**Task to carry out:** For the records that follow, please set down exactly the lines between the one holding "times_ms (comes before" and the one holding "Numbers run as", inclusive, and only those.

**Task data:**

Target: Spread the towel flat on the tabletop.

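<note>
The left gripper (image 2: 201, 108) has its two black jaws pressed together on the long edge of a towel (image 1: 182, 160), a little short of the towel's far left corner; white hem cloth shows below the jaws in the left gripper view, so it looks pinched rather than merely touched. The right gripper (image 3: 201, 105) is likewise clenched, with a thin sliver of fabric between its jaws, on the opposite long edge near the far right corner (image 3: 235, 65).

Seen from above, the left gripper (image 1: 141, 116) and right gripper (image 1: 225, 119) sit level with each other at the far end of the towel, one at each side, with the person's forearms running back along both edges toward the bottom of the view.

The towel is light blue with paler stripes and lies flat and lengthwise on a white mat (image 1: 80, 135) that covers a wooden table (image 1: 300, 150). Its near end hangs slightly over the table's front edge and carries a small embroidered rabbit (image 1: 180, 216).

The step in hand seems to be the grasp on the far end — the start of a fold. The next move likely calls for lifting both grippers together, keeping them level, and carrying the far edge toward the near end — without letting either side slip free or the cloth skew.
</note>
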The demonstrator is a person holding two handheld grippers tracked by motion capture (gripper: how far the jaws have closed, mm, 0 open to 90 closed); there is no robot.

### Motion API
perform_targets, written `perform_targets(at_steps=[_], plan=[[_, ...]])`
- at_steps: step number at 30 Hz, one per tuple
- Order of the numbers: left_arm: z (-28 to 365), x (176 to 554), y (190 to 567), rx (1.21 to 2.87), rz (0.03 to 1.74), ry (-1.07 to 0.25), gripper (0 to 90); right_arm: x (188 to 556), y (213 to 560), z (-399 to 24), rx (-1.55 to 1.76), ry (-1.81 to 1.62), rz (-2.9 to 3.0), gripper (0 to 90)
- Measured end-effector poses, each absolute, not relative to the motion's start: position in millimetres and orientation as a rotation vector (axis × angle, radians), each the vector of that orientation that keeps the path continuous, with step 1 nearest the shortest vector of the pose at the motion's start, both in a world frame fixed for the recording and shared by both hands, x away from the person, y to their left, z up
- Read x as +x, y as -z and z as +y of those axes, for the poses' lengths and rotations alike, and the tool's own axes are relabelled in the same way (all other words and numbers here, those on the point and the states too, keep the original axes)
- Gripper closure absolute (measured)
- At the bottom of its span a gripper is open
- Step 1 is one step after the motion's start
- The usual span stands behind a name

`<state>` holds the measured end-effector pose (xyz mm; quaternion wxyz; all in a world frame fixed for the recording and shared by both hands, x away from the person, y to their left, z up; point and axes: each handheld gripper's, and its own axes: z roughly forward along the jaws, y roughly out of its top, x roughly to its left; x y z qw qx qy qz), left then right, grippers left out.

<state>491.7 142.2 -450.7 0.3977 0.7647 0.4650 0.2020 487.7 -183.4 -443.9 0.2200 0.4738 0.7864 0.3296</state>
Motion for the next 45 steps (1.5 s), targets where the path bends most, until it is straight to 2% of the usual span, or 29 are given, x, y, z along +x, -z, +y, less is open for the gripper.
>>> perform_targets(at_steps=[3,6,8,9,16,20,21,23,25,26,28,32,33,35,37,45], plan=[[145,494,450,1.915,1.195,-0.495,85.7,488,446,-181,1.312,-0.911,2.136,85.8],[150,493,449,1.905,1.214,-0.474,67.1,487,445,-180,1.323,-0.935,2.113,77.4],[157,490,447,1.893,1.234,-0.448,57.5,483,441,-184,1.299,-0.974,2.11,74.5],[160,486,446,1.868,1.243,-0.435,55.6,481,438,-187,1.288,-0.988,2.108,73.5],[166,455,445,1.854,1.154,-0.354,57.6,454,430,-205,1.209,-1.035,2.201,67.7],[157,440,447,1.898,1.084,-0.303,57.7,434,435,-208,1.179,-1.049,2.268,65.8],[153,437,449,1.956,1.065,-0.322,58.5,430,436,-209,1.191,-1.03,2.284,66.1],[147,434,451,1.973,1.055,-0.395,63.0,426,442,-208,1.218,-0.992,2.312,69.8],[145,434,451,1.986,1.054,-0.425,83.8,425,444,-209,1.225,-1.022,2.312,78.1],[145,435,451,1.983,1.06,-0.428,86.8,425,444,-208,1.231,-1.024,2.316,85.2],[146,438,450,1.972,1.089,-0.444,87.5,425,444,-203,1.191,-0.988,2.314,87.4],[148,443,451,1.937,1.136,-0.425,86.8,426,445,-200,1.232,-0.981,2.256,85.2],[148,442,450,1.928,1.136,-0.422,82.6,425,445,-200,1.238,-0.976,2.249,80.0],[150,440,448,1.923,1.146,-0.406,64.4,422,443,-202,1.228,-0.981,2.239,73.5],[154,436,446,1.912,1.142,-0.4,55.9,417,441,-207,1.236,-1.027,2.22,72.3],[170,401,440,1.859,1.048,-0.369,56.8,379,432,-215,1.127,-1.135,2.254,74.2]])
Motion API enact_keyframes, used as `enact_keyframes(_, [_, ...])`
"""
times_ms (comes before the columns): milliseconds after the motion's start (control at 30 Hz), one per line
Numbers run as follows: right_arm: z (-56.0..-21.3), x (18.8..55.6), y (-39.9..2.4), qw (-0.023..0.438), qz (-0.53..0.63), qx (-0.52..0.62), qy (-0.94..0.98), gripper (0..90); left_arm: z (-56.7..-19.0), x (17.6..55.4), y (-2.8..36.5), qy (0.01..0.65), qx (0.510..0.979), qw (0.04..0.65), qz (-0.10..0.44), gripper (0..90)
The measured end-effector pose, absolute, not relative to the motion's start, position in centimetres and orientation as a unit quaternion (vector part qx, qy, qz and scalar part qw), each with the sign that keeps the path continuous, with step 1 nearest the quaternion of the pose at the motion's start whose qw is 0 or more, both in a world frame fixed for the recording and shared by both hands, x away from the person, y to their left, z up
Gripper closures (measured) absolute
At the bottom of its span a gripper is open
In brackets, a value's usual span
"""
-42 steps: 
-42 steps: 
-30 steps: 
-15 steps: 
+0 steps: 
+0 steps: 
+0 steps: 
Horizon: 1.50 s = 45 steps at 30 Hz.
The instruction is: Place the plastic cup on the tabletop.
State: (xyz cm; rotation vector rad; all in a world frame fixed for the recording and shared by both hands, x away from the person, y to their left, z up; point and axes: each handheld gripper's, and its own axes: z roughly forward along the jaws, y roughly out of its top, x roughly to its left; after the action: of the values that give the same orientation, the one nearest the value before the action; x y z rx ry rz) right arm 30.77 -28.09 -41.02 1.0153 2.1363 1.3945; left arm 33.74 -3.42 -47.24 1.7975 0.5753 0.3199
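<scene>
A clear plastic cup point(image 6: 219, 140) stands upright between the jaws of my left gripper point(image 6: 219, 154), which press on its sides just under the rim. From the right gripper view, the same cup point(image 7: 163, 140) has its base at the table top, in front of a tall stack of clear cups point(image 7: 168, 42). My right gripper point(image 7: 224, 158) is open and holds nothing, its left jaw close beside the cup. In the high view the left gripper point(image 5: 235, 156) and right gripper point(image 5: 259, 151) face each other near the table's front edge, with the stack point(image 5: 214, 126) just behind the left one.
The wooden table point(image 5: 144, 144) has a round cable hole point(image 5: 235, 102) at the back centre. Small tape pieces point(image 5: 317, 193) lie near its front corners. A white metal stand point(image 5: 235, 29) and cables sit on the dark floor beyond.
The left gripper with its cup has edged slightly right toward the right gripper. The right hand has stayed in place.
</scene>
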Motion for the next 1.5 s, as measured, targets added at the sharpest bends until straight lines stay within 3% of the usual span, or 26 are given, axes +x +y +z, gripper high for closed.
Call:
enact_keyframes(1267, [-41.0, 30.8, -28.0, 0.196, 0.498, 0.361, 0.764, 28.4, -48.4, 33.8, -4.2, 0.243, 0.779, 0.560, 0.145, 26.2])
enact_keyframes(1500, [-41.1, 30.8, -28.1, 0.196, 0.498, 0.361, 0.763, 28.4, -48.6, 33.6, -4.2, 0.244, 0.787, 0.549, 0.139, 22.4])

**Reply:**
times_ms (comes before the columns): milliseconds after the motion's start (control at 30 Hz), one per line
Numbers run as follows: right_arm: z (-56.0..-21.3), x (18.8..55.6), y (-39.9..2.4), qw (-0.023..0.438), qz (-0.53..0.63), qx (-0.52..0.62), qy (-0.94..0.98), gripper (0..90); left_arm: z (-56.7..-19.0), x (17.6..55.4), y (-2.8..36.5), qy (0.01..0.65), qx (0.510..0.979), qw (0.04..0.65), qz (-0.10..0.44), gripper (0..90)

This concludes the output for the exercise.